Barhoumi, K. and Ferrara, L. (2015), “A World Trade Leading Index (WTLI)”, IMF Working Papers, No 2015/020, International Monetary Fund, January.

Delle Chiaie, S. and Perez-Quirós, G. (2020), “Nowcasting economic activity and trade in times of COVID-19: are high frequency data useful?”, unpublished manuscript.

Efron, B., Hastie, T., Johnstone, I. and Tibshirani, R. (2004), “Least angle regression”, The Annals of Statistics, Vol. 32, No 2, April, pp. 407-499.

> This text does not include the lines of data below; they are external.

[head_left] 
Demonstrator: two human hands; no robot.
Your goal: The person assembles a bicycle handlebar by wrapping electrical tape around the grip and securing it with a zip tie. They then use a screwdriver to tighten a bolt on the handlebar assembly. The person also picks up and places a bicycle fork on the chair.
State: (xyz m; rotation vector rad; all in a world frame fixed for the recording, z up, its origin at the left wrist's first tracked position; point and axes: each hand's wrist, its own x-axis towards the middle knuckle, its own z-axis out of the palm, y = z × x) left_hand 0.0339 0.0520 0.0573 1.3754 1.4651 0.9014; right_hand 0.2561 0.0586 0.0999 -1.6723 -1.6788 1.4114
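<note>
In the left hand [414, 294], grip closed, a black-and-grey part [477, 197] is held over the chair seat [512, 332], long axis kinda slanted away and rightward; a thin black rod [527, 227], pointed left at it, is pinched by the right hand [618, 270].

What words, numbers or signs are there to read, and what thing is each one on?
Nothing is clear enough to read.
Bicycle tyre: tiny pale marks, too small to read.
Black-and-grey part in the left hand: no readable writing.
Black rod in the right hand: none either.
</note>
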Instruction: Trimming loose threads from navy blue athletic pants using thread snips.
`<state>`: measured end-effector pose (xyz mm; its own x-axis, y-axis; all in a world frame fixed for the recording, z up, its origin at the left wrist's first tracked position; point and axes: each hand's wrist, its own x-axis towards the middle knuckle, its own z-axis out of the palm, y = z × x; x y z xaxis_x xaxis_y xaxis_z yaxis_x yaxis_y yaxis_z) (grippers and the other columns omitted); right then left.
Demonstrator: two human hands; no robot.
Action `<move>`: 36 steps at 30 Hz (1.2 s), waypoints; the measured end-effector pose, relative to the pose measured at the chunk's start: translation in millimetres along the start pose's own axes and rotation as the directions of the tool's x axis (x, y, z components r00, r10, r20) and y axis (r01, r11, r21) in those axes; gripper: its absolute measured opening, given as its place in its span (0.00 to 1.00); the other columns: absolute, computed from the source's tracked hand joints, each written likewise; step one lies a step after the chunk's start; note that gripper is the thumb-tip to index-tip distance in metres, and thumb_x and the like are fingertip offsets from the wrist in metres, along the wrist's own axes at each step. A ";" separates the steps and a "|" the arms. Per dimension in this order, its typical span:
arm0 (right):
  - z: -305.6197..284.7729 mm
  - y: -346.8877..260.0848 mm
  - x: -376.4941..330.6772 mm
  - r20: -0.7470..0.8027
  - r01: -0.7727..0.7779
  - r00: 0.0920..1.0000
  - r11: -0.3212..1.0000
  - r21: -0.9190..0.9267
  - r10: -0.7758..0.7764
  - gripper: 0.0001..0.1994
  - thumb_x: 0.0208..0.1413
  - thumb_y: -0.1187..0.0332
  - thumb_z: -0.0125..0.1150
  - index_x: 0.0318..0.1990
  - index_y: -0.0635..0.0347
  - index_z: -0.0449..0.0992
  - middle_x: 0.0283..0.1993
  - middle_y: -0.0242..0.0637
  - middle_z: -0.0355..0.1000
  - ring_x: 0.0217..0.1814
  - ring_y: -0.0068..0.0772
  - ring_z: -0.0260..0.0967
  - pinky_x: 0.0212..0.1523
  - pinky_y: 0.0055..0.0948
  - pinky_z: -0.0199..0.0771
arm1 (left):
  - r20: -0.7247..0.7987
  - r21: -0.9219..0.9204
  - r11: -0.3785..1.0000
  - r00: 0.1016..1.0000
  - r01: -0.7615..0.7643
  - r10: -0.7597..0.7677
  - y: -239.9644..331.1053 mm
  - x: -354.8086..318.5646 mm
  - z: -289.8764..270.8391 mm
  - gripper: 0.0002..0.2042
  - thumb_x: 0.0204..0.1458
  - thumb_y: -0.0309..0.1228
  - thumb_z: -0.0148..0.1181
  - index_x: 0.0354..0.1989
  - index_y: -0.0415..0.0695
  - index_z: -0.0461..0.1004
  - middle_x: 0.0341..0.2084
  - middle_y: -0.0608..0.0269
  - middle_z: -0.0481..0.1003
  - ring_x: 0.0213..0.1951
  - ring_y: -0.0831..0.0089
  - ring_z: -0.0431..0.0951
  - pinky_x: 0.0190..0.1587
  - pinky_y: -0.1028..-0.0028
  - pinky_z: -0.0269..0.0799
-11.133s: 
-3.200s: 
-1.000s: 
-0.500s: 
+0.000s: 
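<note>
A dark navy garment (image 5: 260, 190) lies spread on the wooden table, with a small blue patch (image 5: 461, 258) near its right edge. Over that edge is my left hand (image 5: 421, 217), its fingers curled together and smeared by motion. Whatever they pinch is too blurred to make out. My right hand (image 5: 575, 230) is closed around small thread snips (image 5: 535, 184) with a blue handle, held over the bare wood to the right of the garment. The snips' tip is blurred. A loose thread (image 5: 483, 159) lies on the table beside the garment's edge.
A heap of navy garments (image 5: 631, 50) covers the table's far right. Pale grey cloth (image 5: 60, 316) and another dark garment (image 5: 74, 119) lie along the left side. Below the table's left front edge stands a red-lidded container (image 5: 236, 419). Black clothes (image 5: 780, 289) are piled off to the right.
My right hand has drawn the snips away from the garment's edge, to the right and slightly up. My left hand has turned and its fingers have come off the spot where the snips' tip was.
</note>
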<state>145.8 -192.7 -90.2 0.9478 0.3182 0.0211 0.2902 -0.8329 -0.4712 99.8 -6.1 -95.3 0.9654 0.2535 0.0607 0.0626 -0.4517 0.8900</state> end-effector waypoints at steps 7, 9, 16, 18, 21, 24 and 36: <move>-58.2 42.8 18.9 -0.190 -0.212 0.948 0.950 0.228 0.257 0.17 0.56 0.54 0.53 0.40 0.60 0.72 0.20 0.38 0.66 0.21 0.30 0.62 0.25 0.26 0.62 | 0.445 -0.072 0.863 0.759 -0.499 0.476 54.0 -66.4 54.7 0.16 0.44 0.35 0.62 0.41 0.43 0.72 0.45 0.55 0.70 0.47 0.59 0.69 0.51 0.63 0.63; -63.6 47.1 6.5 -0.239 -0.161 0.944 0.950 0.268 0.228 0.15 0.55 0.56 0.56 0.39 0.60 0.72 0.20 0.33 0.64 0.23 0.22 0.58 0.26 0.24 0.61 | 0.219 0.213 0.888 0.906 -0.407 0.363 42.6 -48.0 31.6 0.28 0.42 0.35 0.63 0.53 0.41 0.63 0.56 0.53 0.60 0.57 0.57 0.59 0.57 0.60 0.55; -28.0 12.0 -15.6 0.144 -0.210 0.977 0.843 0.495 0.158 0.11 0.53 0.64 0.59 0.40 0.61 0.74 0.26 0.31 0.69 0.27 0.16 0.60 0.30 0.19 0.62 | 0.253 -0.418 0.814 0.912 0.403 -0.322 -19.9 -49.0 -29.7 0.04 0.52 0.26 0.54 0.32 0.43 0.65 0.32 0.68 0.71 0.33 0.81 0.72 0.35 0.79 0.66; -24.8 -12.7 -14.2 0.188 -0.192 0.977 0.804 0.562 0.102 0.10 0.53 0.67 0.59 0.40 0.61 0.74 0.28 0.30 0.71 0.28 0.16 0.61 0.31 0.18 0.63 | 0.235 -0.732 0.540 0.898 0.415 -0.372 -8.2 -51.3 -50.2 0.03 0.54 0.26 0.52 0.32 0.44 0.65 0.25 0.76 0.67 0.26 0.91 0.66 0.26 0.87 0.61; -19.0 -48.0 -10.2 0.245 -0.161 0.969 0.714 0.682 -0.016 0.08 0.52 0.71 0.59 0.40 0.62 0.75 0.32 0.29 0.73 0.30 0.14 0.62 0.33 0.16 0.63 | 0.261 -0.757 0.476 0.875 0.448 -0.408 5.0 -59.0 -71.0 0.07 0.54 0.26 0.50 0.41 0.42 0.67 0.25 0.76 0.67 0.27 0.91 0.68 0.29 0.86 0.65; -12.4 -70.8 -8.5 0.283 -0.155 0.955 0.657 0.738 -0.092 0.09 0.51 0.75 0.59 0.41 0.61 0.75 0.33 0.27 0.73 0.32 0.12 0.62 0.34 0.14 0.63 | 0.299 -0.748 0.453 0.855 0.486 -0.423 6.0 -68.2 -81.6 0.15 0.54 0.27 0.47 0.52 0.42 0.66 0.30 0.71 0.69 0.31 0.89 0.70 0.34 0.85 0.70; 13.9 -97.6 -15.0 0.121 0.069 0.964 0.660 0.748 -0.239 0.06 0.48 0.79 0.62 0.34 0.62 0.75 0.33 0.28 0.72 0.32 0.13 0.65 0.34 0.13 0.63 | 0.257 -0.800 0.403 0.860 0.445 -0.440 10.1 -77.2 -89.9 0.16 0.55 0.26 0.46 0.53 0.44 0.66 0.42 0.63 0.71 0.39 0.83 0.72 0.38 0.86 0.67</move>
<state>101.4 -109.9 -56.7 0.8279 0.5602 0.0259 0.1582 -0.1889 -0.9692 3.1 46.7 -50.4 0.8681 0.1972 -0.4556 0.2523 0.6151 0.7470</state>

Fan, J., and Lv, J. (2008), “Sure independence screening for ultrahigh dimensional feature space”, Journal of the Royal Statistical Society Series B: Statistical Methodology, Vol. 70, No 5, October, pp. 849-911.

Lewis, D., Mertens, K., Stock, J. and Trivedi, M. (2022), “Measuring real activity using a weekly economic index”, Journal of Applied Econometrics, Vol. 37, No 4, November, pp. 667-687.

Wegmüller, P. and Glocker, C. (2023), “US weekly economic index: Replication and extension”, Journal of Applied Econometrics, Vol. 38, No 6, September/October, pp. 977-985.

  1. Delle Chiaie and Perez-Quirós (2020).

  2. Monthly series help smooth out the volatility inherent in high-frequency data. Empirical tests show that monthly data improve in-sample correlation and out-of-sample predictive accuracy.

  3. Methodological refinements were applied to ensure consistency in transformations, starting points and principal component analysis sequencing. The regressor set was expanded with high-frequency adjustments following Wegmüller and Glocker (2023). Technical changes had limited impact on out-of-sample performance.

  4. Predictions are in pseudo real time, meaning they account for publication delays but not revisions.